In summary, the present disclosure achieves at least the following technical effects:

First, the closed-loop brain-computer interface tibial neuromodulation system of the embodiments of the present disclosure may monitor the scalp electrophysiological signal of the patient in real-time and automatically identify the signal. If a potential abnormal signal related to the bladder overactivity, such as the somatosensory evoked potential, the emotion evoked potential, and the action evoked potential that induces the urination response, is identified, the tibial nerve electrical stimulation is initiated, and achieve an on-demand stimulation and the on-demand neuromodulation during the persistence period of the overactive bladder, which is smarter and more accurate than a traditional open-loop stimulation.

Second, the closed-loop brain-computer interface tibial neuromodulation system of the embodiments of the present disclosure displays the information such as the scalp electrophysiological signal, the signal processing result, and the abnormal signal determination result via the programming terminal, so that the clinician can configure the individualized treatment parameter in the targeted manner based on the above displayed information. The programming terminal transmits the individualized treatment parameter to the tibial neuromodulation terminal, thereby improving the treatment accuracy and effectively alleviating patient symptoms, which is an embodiment of precision medicine.

Third, differing from conventional approaches with imprecise universal neuromodulation and continuous electrical stimulation causing patient discomfort, while considering that the tibial nerve may entry into a refractory period during sustained stimulation, the closed-loop brain-computer interface tibial neuromodulation system of the present disclosure can automatically initiate and terminate the electrical stimulation according to a monitoring result of an individual scalp electrophysiological signal, realize the on-demand stimulation, an intermittent stimulation, and a quantitative precise stimulation, effectively avoid the ineffective stimulation during the refractory period, and significantly reduce the discomfort caused by stimulation to the patient.

It should be noted that, in the present disclosure, unless otherwise expressly specified and limited, the terms “connection”, “fixed” and other terms should be understood in a broad sense, for example, it may be a fixed connection, a removable connection, or one integrated unit; it may be a mechanical connection, an electrical connection, or one that is communicable with each other; it may be a direct connection or an indirect connection through an intermediate medium, and it may be a connectivity within the two elements or an interactive relationship of the two elements, unless otherwise expressly limited. For those skilled in the art, the specific meanings of the above terms in the present disclosure may be understood on a case-by-case basis.
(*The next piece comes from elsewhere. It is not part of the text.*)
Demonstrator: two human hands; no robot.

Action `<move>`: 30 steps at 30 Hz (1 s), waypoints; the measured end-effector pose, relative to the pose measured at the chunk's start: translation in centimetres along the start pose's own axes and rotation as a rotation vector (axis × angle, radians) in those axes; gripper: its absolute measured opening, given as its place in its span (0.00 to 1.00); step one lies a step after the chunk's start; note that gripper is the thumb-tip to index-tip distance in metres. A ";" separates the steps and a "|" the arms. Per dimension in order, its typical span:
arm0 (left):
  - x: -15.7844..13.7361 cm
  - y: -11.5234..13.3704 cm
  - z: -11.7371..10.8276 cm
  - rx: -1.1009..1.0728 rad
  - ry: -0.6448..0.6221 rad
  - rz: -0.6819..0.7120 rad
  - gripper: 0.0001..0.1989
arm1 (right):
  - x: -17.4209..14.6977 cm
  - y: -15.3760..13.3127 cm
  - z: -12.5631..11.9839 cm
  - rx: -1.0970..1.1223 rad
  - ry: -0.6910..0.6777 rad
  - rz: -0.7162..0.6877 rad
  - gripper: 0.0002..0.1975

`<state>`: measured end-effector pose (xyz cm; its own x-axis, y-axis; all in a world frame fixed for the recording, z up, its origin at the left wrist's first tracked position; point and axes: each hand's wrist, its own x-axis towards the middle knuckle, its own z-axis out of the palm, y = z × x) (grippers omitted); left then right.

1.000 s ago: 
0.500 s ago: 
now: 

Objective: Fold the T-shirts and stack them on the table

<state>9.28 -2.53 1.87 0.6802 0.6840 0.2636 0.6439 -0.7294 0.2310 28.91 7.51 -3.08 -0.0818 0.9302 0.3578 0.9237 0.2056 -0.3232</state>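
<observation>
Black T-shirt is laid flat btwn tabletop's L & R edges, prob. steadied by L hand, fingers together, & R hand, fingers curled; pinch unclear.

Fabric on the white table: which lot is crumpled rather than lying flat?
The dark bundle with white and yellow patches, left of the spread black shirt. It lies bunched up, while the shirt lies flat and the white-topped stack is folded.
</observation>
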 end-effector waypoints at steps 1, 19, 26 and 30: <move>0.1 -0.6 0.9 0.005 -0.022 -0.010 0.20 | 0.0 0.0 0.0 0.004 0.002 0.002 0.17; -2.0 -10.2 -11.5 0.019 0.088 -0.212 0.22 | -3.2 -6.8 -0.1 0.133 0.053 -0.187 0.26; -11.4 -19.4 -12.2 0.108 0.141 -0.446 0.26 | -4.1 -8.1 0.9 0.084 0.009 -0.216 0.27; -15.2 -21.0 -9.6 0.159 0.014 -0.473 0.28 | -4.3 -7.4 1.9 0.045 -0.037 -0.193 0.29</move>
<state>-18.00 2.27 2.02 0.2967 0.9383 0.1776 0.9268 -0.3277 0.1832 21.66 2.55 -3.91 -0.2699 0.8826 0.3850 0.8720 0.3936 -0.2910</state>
It should also be noted that the terms “include”, “comprises”, or any other variant thereof, are intended to cover the following non-exclusive inclusion, such that a process, method, commodity, or apparatus comprising a set of elements includes not only those elements, but also other elements that are not explicitly listed, or that are inherent to such process, method, commodity, or apparatus. In the absence of further limitation, the elements qualified by the statement “including a . . . ” do not preclude the existence of another identical element in the process, method, commodity, or apparatus that includes said element.

The foregoing is merely an example of an embodiment of the present disclosure and is not intended to limit the present disclosure. The present disclosure is subject to various changes and variations for those skilled in the art. Any modifications, equivalent substitutions, improvements, etc., which are made within the spirit and principles of the present disclosure should be included in the scope of the claims of the present disclosure.